[Start of Attachment]

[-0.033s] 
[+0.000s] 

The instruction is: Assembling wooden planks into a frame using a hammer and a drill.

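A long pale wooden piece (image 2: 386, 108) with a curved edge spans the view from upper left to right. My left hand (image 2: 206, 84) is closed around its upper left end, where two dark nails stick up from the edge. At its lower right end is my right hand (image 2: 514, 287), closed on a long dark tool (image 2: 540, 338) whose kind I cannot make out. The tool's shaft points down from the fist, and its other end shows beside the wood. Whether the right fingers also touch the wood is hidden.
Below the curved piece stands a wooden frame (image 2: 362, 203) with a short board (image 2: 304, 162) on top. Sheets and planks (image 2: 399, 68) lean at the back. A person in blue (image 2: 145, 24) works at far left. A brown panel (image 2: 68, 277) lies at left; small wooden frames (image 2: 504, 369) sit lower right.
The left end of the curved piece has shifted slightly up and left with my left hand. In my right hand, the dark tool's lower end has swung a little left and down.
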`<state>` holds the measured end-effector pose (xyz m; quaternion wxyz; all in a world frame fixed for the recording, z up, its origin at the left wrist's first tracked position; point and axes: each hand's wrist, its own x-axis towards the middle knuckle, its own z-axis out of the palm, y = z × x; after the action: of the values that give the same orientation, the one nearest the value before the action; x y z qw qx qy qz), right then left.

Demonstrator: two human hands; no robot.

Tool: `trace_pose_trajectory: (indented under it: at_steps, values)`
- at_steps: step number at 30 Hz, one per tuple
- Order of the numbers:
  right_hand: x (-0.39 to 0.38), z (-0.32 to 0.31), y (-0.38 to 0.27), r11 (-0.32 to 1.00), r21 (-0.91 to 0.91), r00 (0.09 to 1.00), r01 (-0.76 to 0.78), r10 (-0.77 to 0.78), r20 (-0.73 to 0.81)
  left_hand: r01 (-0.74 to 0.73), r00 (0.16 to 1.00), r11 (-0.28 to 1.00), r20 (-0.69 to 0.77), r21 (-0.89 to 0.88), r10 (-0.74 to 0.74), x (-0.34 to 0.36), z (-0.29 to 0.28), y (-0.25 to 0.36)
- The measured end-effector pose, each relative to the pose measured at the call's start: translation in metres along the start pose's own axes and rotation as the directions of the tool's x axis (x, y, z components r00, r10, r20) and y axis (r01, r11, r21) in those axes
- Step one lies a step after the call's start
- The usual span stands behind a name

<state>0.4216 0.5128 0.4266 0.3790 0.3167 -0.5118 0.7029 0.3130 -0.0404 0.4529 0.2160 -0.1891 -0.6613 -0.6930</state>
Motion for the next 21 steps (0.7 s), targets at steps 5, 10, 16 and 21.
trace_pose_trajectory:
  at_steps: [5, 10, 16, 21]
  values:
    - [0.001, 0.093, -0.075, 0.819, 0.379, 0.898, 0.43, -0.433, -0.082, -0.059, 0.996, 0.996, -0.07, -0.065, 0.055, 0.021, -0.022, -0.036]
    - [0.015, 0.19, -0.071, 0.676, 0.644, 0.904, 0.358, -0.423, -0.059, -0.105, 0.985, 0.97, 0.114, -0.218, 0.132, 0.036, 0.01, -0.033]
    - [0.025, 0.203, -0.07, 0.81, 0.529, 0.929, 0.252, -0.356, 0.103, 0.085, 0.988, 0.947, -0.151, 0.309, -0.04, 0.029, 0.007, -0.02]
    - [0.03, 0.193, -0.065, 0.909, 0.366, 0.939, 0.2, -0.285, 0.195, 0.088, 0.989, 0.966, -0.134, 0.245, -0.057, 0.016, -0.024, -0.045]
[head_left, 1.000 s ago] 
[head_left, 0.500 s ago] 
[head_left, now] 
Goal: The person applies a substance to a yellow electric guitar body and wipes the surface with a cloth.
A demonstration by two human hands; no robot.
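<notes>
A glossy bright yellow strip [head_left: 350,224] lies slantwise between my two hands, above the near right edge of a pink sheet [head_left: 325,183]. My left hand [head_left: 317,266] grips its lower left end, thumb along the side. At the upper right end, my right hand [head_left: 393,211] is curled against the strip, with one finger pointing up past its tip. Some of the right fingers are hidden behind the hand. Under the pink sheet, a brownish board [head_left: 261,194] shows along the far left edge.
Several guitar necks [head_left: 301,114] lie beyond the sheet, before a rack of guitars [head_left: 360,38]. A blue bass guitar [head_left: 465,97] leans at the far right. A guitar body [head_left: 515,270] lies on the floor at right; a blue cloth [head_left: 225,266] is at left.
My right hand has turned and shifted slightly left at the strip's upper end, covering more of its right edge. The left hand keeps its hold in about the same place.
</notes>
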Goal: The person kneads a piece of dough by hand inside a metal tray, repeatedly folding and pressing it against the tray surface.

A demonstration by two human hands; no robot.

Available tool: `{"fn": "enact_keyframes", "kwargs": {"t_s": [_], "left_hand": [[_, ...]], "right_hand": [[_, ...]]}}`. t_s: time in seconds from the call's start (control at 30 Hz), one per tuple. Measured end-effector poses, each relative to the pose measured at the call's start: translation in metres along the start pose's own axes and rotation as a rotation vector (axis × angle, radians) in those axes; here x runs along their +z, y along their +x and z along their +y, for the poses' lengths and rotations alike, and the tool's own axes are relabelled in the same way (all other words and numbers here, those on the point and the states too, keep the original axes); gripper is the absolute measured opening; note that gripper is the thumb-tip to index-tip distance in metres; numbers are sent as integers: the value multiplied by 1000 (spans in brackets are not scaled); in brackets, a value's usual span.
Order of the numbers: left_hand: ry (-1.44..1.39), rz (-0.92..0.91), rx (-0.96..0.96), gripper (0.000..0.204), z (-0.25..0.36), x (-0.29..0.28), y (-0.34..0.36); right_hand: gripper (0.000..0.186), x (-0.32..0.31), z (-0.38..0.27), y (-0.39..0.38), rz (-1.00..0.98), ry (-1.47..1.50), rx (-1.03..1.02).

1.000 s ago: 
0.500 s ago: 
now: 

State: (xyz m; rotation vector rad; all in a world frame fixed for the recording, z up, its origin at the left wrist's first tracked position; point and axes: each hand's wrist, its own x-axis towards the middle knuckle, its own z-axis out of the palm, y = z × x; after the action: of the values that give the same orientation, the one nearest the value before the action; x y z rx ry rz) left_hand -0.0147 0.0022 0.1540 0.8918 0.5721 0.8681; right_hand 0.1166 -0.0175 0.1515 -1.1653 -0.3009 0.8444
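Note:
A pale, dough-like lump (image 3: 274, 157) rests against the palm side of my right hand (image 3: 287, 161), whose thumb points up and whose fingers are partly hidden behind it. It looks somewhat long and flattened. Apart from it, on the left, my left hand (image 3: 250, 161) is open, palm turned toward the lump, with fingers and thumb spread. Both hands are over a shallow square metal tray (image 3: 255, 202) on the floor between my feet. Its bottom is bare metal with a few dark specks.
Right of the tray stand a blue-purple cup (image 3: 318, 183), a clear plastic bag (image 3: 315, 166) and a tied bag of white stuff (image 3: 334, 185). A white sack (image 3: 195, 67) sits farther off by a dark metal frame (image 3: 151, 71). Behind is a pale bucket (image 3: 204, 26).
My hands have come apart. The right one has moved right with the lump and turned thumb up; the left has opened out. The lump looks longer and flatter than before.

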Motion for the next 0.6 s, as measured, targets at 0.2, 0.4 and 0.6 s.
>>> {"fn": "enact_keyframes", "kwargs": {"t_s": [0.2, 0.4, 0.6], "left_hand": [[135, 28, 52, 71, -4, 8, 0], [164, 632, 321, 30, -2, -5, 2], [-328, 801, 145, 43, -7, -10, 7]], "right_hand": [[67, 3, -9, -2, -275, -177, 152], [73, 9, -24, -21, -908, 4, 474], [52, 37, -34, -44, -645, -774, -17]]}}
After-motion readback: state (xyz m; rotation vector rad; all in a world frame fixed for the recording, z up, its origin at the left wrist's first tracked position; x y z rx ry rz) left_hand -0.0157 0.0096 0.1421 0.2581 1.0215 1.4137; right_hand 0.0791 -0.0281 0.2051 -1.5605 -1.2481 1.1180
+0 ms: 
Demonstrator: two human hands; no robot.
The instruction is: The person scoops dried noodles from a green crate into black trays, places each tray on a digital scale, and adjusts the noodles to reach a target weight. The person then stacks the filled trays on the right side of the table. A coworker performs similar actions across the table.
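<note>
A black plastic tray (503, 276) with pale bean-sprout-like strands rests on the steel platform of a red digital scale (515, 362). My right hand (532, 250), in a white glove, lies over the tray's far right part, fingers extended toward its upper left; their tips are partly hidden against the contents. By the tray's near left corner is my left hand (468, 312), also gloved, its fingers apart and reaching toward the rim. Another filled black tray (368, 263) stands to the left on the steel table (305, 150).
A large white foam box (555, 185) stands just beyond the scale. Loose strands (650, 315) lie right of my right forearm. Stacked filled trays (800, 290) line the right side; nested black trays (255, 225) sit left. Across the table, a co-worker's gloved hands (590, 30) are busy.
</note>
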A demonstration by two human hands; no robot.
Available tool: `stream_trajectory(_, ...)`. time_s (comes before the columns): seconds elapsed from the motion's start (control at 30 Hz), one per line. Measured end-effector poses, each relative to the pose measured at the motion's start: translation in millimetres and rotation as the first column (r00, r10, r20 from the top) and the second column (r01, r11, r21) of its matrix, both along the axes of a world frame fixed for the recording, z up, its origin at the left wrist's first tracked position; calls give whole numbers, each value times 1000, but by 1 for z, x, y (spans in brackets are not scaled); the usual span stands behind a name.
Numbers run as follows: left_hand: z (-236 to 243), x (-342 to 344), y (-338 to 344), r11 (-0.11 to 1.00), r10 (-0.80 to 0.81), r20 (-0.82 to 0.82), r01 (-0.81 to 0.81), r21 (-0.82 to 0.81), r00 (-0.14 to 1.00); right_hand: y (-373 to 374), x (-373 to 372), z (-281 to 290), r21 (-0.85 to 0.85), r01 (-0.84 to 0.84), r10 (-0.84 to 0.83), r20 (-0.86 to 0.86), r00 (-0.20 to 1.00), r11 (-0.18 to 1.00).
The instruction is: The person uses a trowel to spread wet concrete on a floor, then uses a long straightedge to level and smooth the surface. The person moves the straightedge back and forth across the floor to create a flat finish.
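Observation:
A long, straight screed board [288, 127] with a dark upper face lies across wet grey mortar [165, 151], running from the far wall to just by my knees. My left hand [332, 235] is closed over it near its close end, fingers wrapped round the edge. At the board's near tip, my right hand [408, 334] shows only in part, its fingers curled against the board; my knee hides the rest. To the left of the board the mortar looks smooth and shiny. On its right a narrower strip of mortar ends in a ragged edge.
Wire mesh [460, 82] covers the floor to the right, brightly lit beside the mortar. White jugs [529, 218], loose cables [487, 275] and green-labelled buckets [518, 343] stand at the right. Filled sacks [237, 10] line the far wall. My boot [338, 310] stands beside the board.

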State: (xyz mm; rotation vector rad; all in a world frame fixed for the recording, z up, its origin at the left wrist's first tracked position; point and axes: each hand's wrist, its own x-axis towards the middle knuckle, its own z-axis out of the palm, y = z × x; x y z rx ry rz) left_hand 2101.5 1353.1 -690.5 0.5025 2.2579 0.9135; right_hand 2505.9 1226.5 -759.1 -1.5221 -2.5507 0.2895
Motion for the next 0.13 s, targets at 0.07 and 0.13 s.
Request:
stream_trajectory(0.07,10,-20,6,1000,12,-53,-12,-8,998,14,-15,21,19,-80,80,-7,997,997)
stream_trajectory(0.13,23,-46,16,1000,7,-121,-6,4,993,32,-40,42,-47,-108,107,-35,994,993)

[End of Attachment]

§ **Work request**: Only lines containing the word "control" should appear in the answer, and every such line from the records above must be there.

§ **Task result**:
Available tool: `{"fn": "enact_keyframes", "kwargs": {"t_s": [_], "left_hand": [[_, ...]], "right_hand": [[_, ...]]}}`. t_s: time in seconds from the call's start (control at 30 Hz), one per tuple. Measured end-effector poses, each relative to the pose measured at the call's start: translation in metres along the start pose's own axes and rotation as a rotation vector (axis × angle, radians) in those axes; here x runs along their +z, y along their +x and z along their +y, for the poses' lengths and rotations alike, and the tool's own axes are relabelled in the same way (all other words and numbers here, those on the point and the states too, keep the original axes); gripper is the absolute measured opening; note that gripper is the thumb-tip to index-tip distance in metres; numbers are sent as integers: the value multiplied by 1000 (spans in brackets are not scaled); in brackets, a value's usual span.
Available tool: `stream_trajectory(_, ...)`. time_s (comes before the columns): seconds elapsed from the motion's start (control at 30 Hz), one per line. Measured end-effector poses, each relative to the pose measured at the motion's start: translation in millimetres and rotation as the first column (r00, r10, r20 from the top) and the second column (r01, r11, r21) of its matrix, both along the axes of a world frame fixed for the recording, z up, its origin at the left wrist's first tracked position; calls give whole numbers, each value times 1000, but by 1 for z, x, y (spans in brackets are not scaled); the usual span stands behind a name.

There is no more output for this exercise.